I suspect the reason setting the position of your FloatBuffer does not give you the behavior you want is because you pass your FloatBuffer by reference. You might want to create another FloatBuffer that is basically just a different view of the same data (e.g. wrap a float []) and set the position in this other FloatBuffer to 4...

For example:

// Somewhere in your class
private float [] verts;


// You can fill this with actual data yourself, I did the hard part :P
verts = new float [] { 0.0f, 0.0f, 0.0f, 1.0f,     0.0f, 0.0f, 0.0f, 1.0f,
                       0.0f, 0.0f, 0.0f, 1.0f,     0.0f, 0.0f, 0.0f, 1.0f,
                       0.0f, 0.0f, 0.0f, 1.0f,     0.0f, 0.0f, 0.0f, 1.0f,
                       0.0f, 0.0f, 0.0f, 1.0f,     0.0f, 0.0f, 0.0f, 1.0f };
                    // ^^^^^^^^^ POS ^^^^^^^^      ^^^^^^^ NORMAL ^^^^^^^

//
// When it comes time to supply the vertex pointers, use this:
//
FloatBuffer vtx_base  = FloatBuffer.wrap (verts);
FloatBuffer norm_base = FloatBuffer.wrap (verts, 4, verts.length () - 4);

gl.glVertexAttribPointer (POSITION_ATTRIB, 4, GL.GL_FLOAT, false, 32, vtx_base);
gl.glVertexAttribPointer (NORMAL_ATTRIB,   4, GL.GL_FLOAT, false, 32, norm_base);

_{DISCLAIMER: I have not used Java in years, so don't expect this to compile out of the box.

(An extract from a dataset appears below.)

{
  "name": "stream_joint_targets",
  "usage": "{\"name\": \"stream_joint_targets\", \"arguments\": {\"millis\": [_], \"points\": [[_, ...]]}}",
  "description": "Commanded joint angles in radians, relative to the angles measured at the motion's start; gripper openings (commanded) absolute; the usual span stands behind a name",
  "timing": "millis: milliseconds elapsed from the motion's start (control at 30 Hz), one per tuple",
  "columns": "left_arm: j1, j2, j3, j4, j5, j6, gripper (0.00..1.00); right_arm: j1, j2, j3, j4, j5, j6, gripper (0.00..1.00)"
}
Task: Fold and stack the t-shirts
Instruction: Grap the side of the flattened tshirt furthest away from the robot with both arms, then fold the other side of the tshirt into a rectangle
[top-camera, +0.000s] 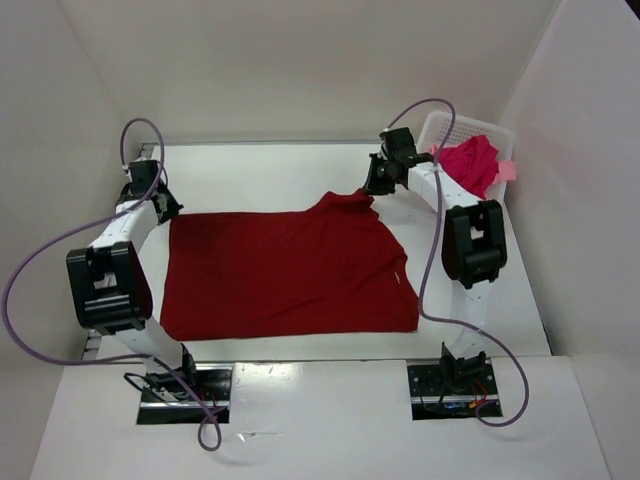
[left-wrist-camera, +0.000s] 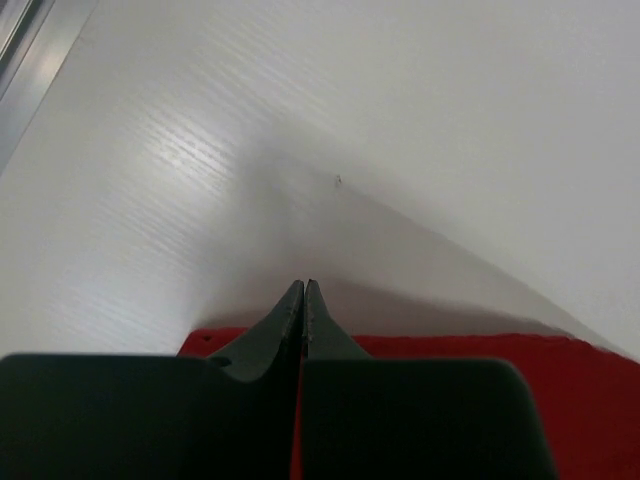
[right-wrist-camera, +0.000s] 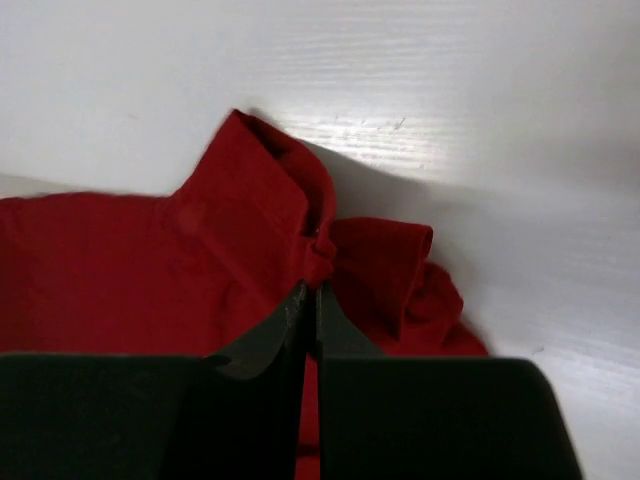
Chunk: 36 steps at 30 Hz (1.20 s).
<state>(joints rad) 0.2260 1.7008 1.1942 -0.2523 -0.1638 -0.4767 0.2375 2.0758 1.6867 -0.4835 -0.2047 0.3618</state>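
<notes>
A dark red t-shirt (top-camera: 290, 270) lies spread flat on the white table. My left gripper (top-camera: 163, 208) sits at its far left corner. In the left wrist view that gripper (left-wrist-camera: 303, 287) is shut, with the shirt's edge (left-wrist-camera: 560, 360) under it and a thin red strip showing between the fingers. My right gripper (top-camera: 376, 186) is at the shirt's far right corner, which is lifted a little. In the right wrist view it (right-wrist-camera: 311, 288) is shut on a bunched pinch of the dark red cloth (right-wrist-camera: 230, 230). A crimson-pink t-shirt (top-camera: 470, 163) lies heaped in the basket, with a light salmon bit (top-camera: 508, 170) beside it.
The white perforated basket (top-camera: 450, 128) stands at the back right corner, close behind my right arm. White walls close in the table at the back and both sides. A metal rail (left-wrist-camera: 30, 60) runs along the table's left edge.
</notes>
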Motion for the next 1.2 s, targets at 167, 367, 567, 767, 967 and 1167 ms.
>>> {"name": "stream_joint_targets", "arguments": {"millis": [167, 367, 567, 767, 967, 1167], "points": [[0.033, -0.22, -0.114, -0.047, 0.032, 0.007, 0.0, -0.006, -0.336, -0.26, 0.068, 0.033, 0.025, 0.08], [0.033, -0.27, -0.157, -0.111, 0.041, 0.026, 0.0, -0.006, -0.583, -0.514, 0.014, 0.064, 0.107, 0.08], [0.033, -0.282, -0.194, -0.142, 0.041, 0.035, 0.0, -0.082, -0.807, -0.723, -0.027, 0.005, 0.235, 0.08], [0.042, -0.259, -0.214, -0.142, 0.032, 0.044, 0.0, -0.144, -0.957, -0.835, -0.079, -0.061, 0.319, 0.08], [0.042, -0.259, -0.234, -0.174, -0.014, 0.044, 0.0, -0.153, -1.102, -0.964, -0.119, -0.144, 0.469, 0.1], [0.042, -0.268, -0.254, -0.215, -0.062, 0.055, 0.0, -0.141, -1.148, -1.006, -0.204, -0.105, 0.5, 0.1]]}}
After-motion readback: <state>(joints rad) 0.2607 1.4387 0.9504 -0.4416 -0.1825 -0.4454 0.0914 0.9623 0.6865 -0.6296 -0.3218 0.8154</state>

The basic theory should be sound though.}

I do have to wonder if you really need 4D vertex positions and normals, though? There are very real uses for w, but if you don't actually need it save some storage / bandwidth and use 3D. I bring this up because when you use client memory instead of VBOs, there is a lot more CPU->GPU memory transfer going on and every bit of size reduction will help.